SUS vai ampliar o atendimento a vítimas de violência sexual

O Senado Federal aprovou na última semana, o Projeto de Lei da Câmara (PLC) 03/13 que torna obrigatórios o atendimento a vítimas de violência sexual e o tratamento imediato nos hospitais do Sistema Único de Saúde (SUS). A aprovação do projeto transforma em lei as diretrizes já definidas pelo Ministério da Saúde, desde 2004, na Política Nacional de Atenção Integral à Saúde da Mulher. O PLC agora deve ser submetido à sanção presidencial.
A estratégia do Ministério da Saúde tem como princípio a humanização do atendimento, a não fragmentação das ações em saúde, a expansão das redes de atendimento das mulheres em situação de violência e a melhoria do acesso e da qualidade do atendimento. O projeto original era de 1999, da deputada Iara Bernardi, mas jamais chegou a ser regulamentado.

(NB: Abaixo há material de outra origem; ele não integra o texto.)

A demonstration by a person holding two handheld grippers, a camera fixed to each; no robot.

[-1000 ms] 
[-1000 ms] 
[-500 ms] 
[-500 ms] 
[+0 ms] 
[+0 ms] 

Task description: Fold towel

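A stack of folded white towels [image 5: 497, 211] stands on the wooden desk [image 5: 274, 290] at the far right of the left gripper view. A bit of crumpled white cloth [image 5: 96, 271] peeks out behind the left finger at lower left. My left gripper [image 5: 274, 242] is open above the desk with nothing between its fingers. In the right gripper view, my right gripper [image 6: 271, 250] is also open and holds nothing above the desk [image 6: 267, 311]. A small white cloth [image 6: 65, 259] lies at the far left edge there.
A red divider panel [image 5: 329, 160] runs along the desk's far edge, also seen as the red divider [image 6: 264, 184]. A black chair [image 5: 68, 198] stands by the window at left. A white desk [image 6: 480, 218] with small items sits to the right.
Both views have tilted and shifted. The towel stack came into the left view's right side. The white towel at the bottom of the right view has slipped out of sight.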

O PLC estabelece que o atendimento às vítimas também deve ser multidisciplinar, para o controle e tratamento do ponto de vista físico e emocional da vítima, conforme já preconizado pelo ministério. No SUS, não é necessária a apresentação de Boletim de Ocorrência Policial (BO) para atendimento, inclusive nos casos de violência doméstica e/ou sexual. Os hospitais e centros de saúde ainda devem orientar a mulher sobre a necessidade de buscar a defesa de seus direitos e a responsabilização de agressores, segundo a Lei Maria da Penha (nº 11.340/2006), que coíbe a violência doméstica e familiar contra a mulher.
O SUS oferta atualmente 584 serviços para atendimento a vítimas de violência sexual e doméstica, como exames clínicos e laboratoriais, vacinação, planejamento familiar, acompanhamento psicológico, entre outros. A mulher vítima de violência deve procurar a unidade mais próxima da sua casa, onde será atendida por uma equipe especializada, formada por médico, psicólogo e técnicos de enfermagem.
Medidas recentes
Entre as ações do governo federal deste ano, está o decreto que integra o atendimento às vitimas de violência sexual realizado por profissionais da segurança pública e do SUS. A iniciativa desburocratiza e humaniza o atendimento, além de agilizar a emissão de laudos periciais. As ações são realizadas em parceria entre os ministérios da Saúde e da Justiça, com apoio da Secretaria de Políticas para as Mulheres da Presidência da República, e integram o programa federal Mulher: Viver sem Violência, lançado em março.
Já em janeiro de 2011, o governo federal havia universalizado a notificação de violências doméstica, sexual e outras agressões para todos os serviços de saúde, incluindo todas elas na relação de doenças e agravos, que são registradas no Sistema de Informação de Agravos de Notificação (SINAN). Também fortaleceu a Rede de Núcleos de Prevenção de Violências e Promoção da Saúde.